Real wages shrank by nearly £80 a month this year, says TUC
Workers have experienced the sharpest fall in real wages since 1977 with people losing, on average, £76 a month in 2022 as inflation soars.
The Trades Union Congress (TUC) said analysis of official statistics showed key workers in the public sector were hit the hardest by the UK’s real wage slump.
Nurses’ real pay fell by £1,800 this year while paramedics lost £2,400. Midwives, another of the UK’s pandemic heroes, saw their real pay drop by £2,400 over the last year.
The union body claimed nurses are earning £5,000 a year less in real terms than they were in 2010, and for midwives and paramedics this rises to over £6,000.
Read more: UK unemployment rate rises to 3.6% as real wages lag behind inflation
Key workers in the public sector have seen their pay plummet by £180 a month in real terms.

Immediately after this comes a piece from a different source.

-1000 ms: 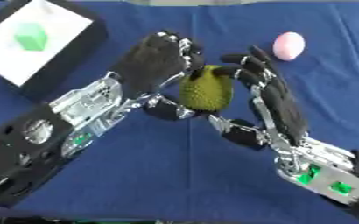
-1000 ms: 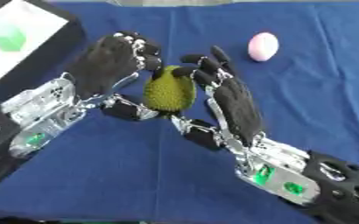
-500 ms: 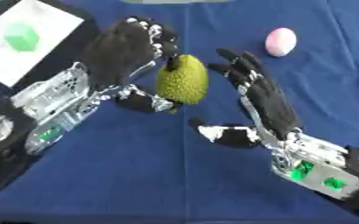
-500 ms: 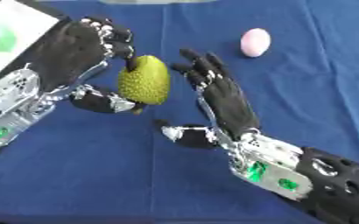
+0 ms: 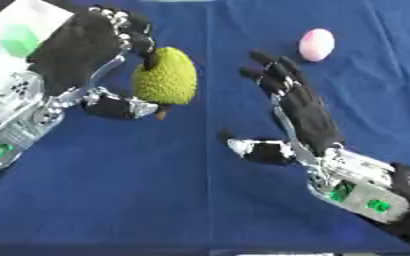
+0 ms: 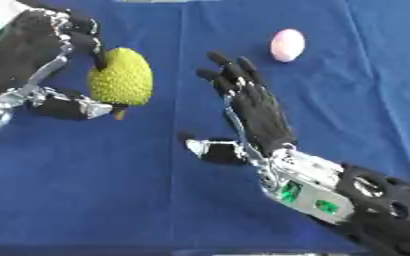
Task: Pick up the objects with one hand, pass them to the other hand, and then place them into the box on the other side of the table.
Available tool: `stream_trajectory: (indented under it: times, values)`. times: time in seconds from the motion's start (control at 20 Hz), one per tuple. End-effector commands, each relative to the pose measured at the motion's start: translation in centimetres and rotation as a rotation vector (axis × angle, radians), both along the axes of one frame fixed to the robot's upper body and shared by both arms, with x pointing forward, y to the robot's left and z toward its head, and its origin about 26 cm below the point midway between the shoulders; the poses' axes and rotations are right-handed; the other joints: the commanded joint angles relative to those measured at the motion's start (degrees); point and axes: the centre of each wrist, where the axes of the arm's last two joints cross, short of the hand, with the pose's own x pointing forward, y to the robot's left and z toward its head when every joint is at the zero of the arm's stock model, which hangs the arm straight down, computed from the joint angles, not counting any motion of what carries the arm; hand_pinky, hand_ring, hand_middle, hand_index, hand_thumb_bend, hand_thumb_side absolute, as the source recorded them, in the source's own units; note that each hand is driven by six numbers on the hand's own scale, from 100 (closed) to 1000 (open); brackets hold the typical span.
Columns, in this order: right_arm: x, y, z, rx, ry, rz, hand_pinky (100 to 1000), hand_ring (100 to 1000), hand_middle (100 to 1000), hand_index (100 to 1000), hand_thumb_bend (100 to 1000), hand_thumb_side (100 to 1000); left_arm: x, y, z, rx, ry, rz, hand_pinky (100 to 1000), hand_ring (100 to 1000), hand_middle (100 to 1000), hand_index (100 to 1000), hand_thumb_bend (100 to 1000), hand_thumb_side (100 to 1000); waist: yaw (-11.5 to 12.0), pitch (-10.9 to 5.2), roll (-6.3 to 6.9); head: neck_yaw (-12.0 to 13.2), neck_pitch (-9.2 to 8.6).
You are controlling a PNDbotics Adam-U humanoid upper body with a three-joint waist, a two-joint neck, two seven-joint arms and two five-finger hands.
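Observation:
A bumpy yellow-green fruit (image 5: 166, 76) with a short brown stem is held above the blue cloth by my left hand (image 5: 82, 47), fingers curled over its top and thumb under it. My right hand (image 5: 303, 116) stands open to the right of the fruit, fingers straight and spread, thumb out to the left, clear of it by a small gap. A white box (image 5: 32, 20) lies at the top left, partly behind my left hand, with a green block (image 5: 18, 40) inside. A pink egg-shaped object (image 5: 316, 44) rests on the cloth at the upper right.
The blue cloth (image 5: 156, 190) covers the whole table. My left forearm (image 5: 12, 125) comes in from the left edge, my right forearm (image 5: 375, 192) from the lower right corner.
My left hand has carried the fruit left and up toward the box. My right hand has let go of the fruit and stayed behind, open, so a gap has opened between them.

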Motion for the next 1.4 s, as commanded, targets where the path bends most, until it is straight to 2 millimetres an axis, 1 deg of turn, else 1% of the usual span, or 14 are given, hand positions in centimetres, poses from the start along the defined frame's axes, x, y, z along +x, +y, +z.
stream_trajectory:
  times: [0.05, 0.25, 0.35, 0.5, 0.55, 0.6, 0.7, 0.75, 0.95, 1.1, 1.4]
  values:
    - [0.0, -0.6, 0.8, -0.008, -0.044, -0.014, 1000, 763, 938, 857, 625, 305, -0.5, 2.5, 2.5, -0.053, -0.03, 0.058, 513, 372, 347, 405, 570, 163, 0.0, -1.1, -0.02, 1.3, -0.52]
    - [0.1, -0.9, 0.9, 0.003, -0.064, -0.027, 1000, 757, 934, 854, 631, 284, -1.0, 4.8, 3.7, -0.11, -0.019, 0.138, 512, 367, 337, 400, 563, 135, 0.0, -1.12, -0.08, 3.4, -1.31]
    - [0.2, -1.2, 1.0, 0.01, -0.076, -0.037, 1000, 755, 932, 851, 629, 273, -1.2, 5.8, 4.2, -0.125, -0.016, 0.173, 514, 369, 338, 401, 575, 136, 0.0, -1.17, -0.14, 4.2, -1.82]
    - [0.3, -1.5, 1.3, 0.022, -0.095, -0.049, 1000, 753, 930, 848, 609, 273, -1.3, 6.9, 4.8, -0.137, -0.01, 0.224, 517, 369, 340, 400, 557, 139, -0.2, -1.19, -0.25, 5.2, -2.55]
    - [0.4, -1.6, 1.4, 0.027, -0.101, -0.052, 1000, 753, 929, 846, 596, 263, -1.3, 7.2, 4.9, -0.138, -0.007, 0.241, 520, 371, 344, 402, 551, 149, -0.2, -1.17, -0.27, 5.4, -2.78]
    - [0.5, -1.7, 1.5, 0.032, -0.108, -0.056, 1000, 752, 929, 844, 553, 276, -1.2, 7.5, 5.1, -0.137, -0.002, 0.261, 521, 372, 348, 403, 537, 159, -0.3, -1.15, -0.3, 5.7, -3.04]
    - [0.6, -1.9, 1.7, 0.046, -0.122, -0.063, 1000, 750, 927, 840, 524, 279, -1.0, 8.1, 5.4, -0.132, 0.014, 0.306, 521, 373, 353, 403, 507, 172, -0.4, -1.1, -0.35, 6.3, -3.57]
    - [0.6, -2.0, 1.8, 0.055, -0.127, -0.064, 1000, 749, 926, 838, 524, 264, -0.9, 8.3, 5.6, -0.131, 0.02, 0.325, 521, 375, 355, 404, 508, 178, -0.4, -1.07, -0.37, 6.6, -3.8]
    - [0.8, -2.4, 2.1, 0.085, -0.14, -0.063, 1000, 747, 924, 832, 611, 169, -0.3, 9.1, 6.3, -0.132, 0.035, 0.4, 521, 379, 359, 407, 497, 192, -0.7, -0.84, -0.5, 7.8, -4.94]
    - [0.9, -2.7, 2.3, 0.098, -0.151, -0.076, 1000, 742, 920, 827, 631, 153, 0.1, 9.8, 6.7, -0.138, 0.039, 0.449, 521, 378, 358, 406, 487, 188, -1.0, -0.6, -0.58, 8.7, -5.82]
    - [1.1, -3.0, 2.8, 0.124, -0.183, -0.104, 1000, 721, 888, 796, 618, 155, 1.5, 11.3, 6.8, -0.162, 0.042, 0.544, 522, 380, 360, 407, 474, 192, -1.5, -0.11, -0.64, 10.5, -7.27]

“People should be able to look forward to Christmas without having to worry about how they'll pay for it,” TUC general secretary, Frances O’Grady, said.
“But family budgets have been shredded by soaring bills and more than a decade of pay being held down,” she added.
The TUC said UK workers are enduring the longest pay squeeze in more than 200 years — with average pay still worth £85 a month less than in 2008.
In the public sector average pay is down by £204 a month in real terms compared to 2008.
The Conservatives have presided over the longest real wage squeeze in over 200 years. That is a "badge of shame", the TUC said.
“The Tories’ failure to get pay rising has left millions of households brutally exposed to the cost of living emergency.
“It’s time to reward work — not wealth. We cannot be a country where NHS and teaching staff have to use foodbanks, while City bankers are given unlimited bonuses,” O’Grady said.
Read more: UK workers have lost £9,200 a year in wages since 2008
The TUC also said the current wave of industrial action in the UK is the result of workers “being pushed to breaking point” by years of pay austerity.
“Nobody takes strike action lightly. But workers have been pushed to breaking point by years of wage stagnation.
“If there are strikes across different sectors this winter the government only have themselves to blame,” O’Grady warned.